Tradition and Testimony: Protecting Indigenous Ancestral Remains and Cultural Items

Monday, January 5, 2015: 8:50 AM
New York Ballroom West (Sheraton New York)
Honor Keeler, Wesleyan University
The Indigenous Repatriation Movement began in earnest nearly 40 years ago within Indigenous communities and nation-states to establish repatriation laws and create processes to return Indigenous ancestral remains and cultural items to their communities and peoples. Self-determinative domestic legislation, such as the National Museum of the American Indian Act (NMAI Act) and the National Museum of the American Indian Act (NAGPRA), created in the United States in 1989 and 1990, respectively, have led to better relationships with tribes, as well as an increase in the accurate representation of Native American cultures by museums. Increasingly, museums domestically regard Indigenous peoples as the experts of their own cultures and are working to ensure that Indigenous peoples are consulted and that Indigenous perspective is included in exhibits and public education.     Despite domestic breakdowns of institutional racism in museums in the United States, Indigenous peoples worldwide have discovered that the necessity for repatriation extends beyond the borders of their current nation-state or nation-states. The culture of exchange among museums, vast expeditions conducted in Indigenous aboriginal lands, and archaeological digs, as well as looting, have brought ancestors and cultural items beyond current borders that Indigenous peoples live within, and thus, beyond the jurisdiction of domestic repatriation laws.

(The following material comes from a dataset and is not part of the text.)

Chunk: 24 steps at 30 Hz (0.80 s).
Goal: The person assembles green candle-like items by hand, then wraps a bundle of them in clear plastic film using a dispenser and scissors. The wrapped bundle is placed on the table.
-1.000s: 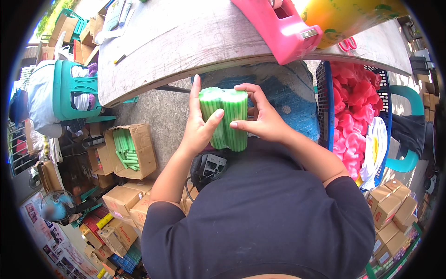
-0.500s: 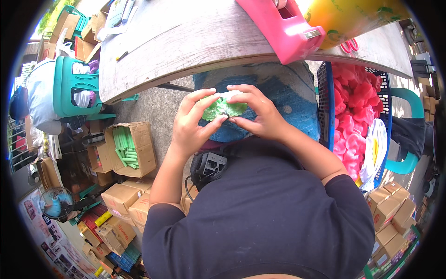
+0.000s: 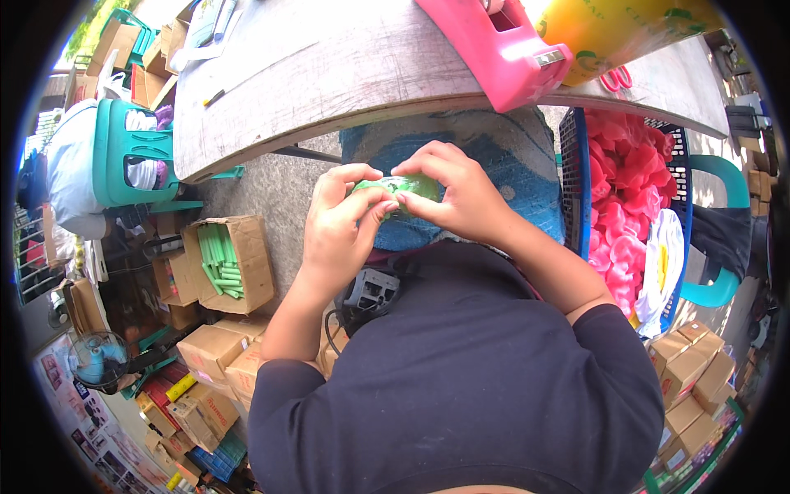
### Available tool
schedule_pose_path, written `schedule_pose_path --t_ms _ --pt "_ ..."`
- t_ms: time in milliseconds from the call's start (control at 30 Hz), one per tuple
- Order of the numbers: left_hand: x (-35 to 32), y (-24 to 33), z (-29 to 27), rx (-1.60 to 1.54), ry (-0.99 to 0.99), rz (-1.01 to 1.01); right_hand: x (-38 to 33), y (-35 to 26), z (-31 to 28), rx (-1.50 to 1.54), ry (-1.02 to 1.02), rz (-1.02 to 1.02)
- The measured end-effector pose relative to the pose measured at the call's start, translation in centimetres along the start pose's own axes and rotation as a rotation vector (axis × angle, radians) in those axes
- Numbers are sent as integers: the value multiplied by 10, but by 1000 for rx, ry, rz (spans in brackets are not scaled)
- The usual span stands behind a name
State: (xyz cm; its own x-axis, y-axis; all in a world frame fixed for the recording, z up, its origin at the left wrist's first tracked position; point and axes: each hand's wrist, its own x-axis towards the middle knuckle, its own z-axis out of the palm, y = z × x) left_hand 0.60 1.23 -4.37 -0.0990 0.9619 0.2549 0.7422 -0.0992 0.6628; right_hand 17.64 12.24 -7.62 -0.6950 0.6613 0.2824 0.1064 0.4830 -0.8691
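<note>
Over the near side of a blue patterned cloth, I hold a small light-green bundle with a shiny surface between both hands. My left hand pinches its left end with thumb and fingers. On the other end my right hand is closed, its thumb against the near side and its fingers curled over the top. Fingers hide much of the bundle, and its exact kind cannot be made out.
Ahead, a worn table bears a pink tape dispenser, a yellow plastic-film roll and pink-handled scissors. Pink pieces fill a blue crate at right. At left, a carton holds green rolls.
The green bundle has turned and looks narrower and smoother. My right fingers have curled further over it, and my left fingers have drawn in closer.
</note>
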Motion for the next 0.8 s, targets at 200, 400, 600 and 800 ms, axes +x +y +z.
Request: schedule_pose_path --t_ms 200,400,600,800 --pt "-2 -20 14 46 136 235 8 -1 2 -126 54 -160" --pt "5 -19 19 15 79 152 4 11 10 -369 292 -372" --pt "14 -21 15 -123 168 -30 5 14 8 -278 173 -423" --pt "15 -14 -6 -215 -81 -127 8 -7 -9 -26 27 -121"
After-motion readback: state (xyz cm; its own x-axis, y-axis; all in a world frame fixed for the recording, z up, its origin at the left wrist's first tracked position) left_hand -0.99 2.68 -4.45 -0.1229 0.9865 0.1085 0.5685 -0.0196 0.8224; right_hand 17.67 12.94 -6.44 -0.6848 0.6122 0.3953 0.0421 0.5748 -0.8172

This has led to an international human rights crisis surrounding international repatriation involving free, prior and informed consent. These rights are affirmed through the U.N. Declaration on the Rights of Indigenous Peoples and, arguably, have become international norms. Over the past 15 years, a number of Indigenous-driven international repatriation programs have begun, and three preliminary models have emerged: Government-supported programs, Proactive Museum programs, and Indigenous Community programs. My contribution to the roundtable session will center around these topics, as well as the barriers that Indigenous Peoples must overcome to repatriate their ancestors and cultural items.